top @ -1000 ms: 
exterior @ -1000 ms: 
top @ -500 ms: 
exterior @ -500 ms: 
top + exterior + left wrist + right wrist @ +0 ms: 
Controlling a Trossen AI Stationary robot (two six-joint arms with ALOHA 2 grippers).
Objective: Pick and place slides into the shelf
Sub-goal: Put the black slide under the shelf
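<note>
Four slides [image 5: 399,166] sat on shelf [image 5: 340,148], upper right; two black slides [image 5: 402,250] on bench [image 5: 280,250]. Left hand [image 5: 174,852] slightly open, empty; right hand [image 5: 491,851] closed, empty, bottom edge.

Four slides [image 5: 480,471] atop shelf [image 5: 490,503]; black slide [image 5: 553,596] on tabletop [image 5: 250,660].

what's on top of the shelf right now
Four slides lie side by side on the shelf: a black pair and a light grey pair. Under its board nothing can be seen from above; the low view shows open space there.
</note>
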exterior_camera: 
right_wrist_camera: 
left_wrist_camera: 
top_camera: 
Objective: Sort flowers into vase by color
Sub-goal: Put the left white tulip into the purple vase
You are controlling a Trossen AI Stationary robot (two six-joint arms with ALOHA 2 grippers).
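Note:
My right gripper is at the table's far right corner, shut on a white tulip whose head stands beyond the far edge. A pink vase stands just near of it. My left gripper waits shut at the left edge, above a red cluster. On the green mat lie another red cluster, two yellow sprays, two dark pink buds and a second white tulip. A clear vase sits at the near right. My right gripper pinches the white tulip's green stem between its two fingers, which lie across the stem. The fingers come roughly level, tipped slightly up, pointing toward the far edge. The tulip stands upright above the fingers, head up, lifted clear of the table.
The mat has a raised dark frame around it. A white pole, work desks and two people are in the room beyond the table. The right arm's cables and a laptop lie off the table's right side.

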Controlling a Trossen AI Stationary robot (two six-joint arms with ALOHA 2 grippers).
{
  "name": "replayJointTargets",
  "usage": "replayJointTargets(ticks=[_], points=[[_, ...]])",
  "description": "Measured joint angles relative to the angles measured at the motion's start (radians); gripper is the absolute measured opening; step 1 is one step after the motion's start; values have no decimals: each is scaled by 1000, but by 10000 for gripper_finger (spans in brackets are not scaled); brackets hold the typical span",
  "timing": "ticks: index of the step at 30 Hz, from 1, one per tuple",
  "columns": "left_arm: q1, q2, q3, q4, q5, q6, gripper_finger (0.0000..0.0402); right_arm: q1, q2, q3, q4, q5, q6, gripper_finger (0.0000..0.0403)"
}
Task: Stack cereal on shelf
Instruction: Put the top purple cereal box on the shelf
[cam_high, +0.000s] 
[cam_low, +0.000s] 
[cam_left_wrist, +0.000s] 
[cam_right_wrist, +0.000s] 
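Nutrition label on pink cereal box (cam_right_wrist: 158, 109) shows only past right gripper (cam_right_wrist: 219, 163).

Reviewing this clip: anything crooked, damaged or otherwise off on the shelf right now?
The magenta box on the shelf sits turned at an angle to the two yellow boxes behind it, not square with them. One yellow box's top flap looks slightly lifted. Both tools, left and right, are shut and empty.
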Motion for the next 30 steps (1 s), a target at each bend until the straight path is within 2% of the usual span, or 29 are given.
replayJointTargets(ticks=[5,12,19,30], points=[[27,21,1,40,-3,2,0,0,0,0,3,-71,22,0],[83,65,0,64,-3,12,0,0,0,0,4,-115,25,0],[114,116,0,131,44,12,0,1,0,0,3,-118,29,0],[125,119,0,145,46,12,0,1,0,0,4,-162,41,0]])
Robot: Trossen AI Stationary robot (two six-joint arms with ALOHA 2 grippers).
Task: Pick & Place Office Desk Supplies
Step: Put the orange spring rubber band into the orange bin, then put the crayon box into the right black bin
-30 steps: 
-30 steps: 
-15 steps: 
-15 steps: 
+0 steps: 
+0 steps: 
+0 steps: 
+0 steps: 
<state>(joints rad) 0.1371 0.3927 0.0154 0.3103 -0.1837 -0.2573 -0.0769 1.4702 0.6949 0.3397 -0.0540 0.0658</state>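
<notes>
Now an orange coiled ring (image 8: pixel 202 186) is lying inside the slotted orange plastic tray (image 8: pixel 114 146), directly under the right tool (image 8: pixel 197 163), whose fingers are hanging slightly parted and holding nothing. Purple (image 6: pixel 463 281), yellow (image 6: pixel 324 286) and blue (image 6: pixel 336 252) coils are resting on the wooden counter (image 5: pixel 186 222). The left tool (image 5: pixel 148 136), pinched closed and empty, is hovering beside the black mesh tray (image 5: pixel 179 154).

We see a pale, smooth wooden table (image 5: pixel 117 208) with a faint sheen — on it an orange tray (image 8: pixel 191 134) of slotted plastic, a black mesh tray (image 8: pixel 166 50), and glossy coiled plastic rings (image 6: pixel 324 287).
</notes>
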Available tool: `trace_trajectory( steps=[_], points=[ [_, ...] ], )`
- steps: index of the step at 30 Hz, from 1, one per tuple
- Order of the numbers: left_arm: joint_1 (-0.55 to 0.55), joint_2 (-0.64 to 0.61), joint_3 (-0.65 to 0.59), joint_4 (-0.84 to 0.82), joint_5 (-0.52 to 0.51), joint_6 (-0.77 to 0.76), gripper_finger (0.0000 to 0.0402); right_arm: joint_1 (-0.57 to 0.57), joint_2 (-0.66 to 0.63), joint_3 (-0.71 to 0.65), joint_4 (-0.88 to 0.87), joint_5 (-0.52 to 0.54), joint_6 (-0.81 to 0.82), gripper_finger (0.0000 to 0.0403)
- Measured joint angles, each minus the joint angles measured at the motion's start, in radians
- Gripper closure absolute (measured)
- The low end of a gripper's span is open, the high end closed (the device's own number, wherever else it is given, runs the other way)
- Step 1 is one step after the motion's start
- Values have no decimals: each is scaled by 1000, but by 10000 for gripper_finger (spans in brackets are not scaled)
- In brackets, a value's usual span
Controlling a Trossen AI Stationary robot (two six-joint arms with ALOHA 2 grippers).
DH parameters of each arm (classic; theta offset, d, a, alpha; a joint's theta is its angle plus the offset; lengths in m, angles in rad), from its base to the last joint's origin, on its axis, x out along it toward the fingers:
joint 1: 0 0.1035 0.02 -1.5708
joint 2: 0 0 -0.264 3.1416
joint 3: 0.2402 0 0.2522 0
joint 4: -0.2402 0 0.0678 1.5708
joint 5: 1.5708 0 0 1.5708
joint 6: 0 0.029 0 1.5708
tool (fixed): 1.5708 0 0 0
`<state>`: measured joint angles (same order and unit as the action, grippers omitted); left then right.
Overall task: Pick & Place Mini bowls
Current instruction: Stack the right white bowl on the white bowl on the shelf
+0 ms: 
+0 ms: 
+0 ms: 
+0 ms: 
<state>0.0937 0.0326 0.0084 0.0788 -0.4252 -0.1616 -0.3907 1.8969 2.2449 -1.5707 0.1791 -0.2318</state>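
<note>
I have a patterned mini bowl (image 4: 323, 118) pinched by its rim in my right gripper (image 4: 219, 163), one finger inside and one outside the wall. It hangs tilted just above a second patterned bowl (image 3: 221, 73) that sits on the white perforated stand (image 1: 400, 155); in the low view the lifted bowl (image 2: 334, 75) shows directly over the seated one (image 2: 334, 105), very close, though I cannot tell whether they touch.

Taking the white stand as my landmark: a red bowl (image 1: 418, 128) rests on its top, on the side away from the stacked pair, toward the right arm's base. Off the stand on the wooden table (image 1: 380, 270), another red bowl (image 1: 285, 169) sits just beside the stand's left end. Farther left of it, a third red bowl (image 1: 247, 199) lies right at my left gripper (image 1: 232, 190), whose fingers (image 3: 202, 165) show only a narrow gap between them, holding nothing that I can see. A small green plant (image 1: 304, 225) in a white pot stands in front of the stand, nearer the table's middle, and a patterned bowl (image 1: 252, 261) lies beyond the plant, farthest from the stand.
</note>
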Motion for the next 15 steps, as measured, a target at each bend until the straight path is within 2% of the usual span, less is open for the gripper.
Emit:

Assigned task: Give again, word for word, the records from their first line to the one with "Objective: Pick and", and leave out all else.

Exercise result:
top @ -1000 ms: 
exterior @ -1000 ms: 
top @ -500 ms: 
exterior @ -500 ms: 
top + exterior + left wrist + right wrist @ +0 ms: 
Controlling a Trossen AI Stationary robot (two six-joint arms with ALOHA 2 grippers).
Objective: Pick and place slides into the shelf

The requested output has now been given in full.